Top of AVAILABLE DATA
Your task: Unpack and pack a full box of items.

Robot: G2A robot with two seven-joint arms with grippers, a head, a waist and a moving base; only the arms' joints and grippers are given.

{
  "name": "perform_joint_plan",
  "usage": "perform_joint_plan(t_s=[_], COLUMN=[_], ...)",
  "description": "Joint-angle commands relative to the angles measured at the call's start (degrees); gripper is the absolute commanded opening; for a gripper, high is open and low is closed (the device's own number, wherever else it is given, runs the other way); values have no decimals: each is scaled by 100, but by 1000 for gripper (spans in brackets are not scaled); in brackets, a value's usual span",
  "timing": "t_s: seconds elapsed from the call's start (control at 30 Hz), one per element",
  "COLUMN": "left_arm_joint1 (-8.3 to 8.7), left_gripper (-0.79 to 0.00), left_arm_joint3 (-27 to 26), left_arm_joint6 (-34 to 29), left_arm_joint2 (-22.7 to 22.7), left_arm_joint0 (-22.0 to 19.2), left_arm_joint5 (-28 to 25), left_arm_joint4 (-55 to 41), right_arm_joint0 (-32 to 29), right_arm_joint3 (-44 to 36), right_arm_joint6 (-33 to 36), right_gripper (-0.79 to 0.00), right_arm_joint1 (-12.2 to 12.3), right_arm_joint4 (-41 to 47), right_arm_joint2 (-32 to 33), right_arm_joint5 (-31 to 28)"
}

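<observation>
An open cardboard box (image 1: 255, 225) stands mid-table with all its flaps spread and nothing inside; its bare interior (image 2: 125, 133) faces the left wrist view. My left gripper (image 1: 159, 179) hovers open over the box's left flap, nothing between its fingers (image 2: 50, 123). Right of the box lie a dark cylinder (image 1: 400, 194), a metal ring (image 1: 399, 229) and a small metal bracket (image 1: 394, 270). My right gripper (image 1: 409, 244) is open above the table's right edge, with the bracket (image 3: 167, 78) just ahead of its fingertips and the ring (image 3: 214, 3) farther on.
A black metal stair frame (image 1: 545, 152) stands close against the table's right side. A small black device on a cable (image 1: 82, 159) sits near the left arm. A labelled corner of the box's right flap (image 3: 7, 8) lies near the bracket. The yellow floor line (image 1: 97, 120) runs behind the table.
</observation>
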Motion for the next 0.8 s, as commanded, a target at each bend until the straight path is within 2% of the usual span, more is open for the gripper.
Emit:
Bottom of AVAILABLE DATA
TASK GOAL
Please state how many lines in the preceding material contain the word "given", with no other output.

RESPONSE AREA
2